On Oct 26, 2009, at 7:22 PM, shag carpet bomb wrote:
> So the great evil of this 'manifesto' is that it was a level-headed
> look at the structural barriers for the involvement of people of
> color, namely:
A lot of this sort of agitation - this piece, Wise, Catalyst - focuses on racism on the left. It's as if these structural barriers are the fault of the organizers of Seattle and not American society. The emphasis is also always on race. There was a lot of similar anguish around the anti-Iraq war movement five or six years ago - people around the Brecht Forum and UFPJ tied themselves up in knots over the lack of participation by people of color (at least that's the way it was in NYC, don't know about elsewhere).
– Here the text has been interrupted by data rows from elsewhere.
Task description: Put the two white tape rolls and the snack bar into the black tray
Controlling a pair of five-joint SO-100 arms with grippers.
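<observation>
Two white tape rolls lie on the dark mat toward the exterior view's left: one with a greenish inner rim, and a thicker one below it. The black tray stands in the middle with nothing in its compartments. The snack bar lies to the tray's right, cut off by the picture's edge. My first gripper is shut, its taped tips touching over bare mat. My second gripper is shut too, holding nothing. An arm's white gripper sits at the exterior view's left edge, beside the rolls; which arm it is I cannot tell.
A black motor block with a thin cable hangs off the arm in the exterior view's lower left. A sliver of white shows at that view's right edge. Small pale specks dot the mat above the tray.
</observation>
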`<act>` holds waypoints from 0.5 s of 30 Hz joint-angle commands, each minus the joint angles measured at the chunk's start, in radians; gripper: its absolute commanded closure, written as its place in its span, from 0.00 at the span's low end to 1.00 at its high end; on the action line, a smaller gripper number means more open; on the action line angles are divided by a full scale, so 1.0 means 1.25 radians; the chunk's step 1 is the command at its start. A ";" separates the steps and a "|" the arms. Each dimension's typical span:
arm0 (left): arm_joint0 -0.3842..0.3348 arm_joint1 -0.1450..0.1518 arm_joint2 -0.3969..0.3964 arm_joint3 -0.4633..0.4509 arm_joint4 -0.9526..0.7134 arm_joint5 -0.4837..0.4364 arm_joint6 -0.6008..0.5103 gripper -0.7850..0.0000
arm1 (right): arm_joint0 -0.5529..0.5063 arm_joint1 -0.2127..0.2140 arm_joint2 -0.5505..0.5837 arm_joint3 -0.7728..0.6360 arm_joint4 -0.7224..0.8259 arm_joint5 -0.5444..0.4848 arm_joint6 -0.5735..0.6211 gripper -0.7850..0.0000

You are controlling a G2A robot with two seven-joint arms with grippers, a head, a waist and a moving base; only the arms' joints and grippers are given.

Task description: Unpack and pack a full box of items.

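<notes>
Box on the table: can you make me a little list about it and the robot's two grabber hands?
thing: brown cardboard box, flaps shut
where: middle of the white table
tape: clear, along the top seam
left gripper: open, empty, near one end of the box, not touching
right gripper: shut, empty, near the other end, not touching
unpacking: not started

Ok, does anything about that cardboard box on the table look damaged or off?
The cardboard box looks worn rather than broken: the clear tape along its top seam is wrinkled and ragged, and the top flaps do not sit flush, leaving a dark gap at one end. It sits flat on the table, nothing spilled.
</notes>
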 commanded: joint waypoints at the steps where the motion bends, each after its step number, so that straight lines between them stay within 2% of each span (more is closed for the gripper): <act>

Much of the attention, though, was trained on the organizers for somehow not being inclusive enough (and that, despite having a 50,000-watt radio station, WBAI, that identified itself as speaking precisely to this audience). But much of the problem is a vast degree of apathy and detachment among poorer people of color - and what interest and attachment there is isn't on issues of war and peace. "Not our issue," as the Martinez piece put it.
And I don't know what kind of conclusion we are to draw from this argument. That Seattle was "wrong"? That the antiwar movement was "wrong"?
Are the most oppressed and marginalized groups going to be a great source of political activism, really? Isn't part of being oppressed and marginalized being disengaged?